Problem to work on:
What lines below contain the string "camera"? List them all.

**** Provided records

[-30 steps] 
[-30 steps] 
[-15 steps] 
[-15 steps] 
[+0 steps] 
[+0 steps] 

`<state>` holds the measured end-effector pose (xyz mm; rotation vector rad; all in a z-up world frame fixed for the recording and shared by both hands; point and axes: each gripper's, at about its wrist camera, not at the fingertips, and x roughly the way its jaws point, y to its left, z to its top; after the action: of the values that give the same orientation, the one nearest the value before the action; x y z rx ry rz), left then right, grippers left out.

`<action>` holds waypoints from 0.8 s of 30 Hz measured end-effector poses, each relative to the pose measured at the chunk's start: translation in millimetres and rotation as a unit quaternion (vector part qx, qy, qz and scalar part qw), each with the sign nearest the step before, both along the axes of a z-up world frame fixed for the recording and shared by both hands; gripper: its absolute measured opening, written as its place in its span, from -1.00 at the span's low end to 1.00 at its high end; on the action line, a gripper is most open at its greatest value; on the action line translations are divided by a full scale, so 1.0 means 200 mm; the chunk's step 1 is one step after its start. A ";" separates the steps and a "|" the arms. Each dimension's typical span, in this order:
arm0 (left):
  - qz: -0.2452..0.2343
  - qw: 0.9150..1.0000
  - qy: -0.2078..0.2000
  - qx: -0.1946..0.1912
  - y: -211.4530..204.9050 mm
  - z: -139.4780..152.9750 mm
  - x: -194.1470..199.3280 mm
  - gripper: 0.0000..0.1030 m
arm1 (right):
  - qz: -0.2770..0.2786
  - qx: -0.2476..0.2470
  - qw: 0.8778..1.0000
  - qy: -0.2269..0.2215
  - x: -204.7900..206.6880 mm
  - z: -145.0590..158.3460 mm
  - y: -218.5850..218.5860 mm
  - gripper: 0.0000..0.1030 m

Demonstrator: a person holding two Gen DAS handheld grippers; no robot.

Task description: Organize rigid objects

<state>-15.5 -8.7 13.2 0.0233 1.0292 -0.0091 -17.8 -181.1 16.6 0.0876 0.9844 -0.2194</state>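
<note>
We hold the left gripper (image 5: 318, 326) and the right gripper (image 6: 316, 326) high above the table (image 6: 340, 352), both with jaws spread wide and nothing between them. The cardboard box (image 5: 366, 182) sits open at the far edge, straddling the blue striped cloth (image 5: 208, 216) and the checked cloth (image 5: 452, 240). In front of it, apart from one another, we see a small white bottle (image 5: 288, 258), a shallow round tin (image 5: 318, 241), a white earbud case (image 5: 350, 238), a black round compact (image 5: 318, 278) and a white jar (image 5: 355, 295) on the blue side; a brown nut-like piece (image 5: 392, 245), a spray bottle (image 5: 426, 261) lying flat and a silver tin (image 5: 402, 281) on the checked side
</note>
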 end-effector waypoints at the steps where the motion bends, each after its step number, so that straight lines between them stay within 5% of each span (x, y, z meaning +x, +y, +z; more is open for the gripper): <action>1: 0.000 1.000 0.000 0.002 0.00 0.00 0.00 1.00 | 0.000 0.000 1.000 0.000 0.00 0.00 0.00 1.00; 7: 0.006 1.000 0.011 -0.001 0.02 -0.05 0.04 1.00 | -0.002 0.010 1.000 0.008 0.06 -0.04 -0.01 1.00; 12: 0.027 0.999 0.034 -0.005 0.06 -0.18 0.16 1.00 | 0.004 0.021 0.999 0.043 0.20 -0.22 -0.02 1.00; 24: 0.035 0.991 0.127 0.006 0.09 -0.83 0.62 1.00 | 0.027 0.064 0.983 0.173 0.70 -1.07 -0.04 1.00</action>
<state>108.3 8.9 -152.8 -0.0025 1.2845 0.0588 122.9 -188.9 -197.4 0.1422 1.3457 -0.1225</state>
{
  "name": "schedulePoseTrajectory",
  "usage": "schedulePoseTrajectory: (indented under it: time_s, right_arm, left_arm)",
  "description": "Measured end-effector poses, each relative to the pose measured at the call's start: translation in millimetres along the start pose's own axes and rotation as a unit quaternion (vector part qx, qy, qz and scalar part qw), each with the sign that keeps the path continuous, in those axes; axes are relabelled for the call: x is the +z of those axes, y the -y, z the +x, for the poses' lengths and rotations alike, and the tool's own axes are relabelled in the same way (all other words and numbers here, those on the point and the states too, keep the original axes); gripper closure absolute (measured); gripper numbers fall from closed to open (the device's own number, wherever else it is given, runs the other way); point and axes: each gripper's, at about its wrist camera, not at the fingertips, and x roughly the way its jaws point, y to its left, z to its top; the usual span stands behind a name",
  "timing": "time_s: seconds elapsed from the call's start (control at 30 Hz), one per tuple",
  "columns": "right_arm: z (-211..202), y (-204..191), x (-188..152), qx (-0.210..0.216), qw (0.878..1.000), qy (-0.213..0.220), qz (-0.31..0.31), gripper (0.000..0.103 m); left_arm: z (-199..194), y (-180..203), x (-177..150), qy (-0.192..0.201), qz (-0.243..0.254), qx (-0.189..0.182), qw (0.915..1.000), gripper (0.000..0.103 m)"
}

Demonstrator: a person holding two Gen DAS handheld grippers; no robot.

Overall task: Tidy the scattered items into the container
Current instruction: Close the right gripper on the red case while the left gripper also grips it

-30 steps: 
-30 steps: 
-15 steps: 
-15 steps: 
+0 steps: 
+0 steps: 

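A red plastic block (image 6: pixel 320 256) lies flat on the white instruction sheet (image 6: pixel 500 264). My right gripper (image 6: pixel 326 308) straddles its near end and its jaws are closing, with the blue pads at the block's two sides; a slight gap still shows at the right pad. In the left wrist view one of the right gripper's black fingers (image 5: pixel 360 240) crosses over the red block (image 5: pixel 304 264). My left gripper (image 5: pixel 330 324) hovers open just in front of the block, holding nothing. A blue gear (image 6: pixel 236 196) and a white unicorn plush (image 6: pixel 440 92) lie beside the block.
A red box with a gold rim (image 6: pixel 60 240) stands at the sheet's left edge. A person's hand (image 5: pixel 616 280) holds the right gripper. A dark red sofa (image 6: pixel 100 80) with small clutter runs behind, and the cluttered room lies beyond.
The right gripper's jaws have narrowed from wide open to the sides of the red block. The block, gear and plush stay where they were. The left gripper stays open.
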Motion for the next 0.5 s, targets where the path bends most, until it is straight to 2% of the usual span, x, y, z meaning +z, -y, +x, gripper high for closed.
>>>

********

Exercise output:
`<state>` holds the measured end-effector pose (xyz mm; rotation vector rad; all in a z-up world frame fixed for the recording and shared by both hands; point and axes: each gripper's, at about its wrist camera, not at the fingertips, and x roughly the way its jaws point, y to its left, z to its top; after the action: of the values that give the same orientation, the one nearest the value before the action; x y z rx ry rz), left then right, grippers left out.
  "description": "Measured end-effector poses, each relative to the pose measured at the call's start: translation in millimetres along the start pose's own axes and rotation as a unit quaternion (vector part qx, qy, qz and scalar part qw), each with the sign that keeps the path continuous, in those axes; axes are relabelled for the call: x is the +z of those axes, y the -y, z the +x, for the poses' lengths and rotations alike, and the tool's own axes are relabelled in the same way (all other words and numbers here, those on the point and the states too, keep the original axes); gripper closure absolute (measured); gripper numbers fall from closed to open (the device's own number, wherever else it is given, runs the other way); point and axes: each gripper's, at about its wrist camera, not at the fingertips, and x roughly the way its jaws point, y to its left, z to its top; the usual span stands behind a name",

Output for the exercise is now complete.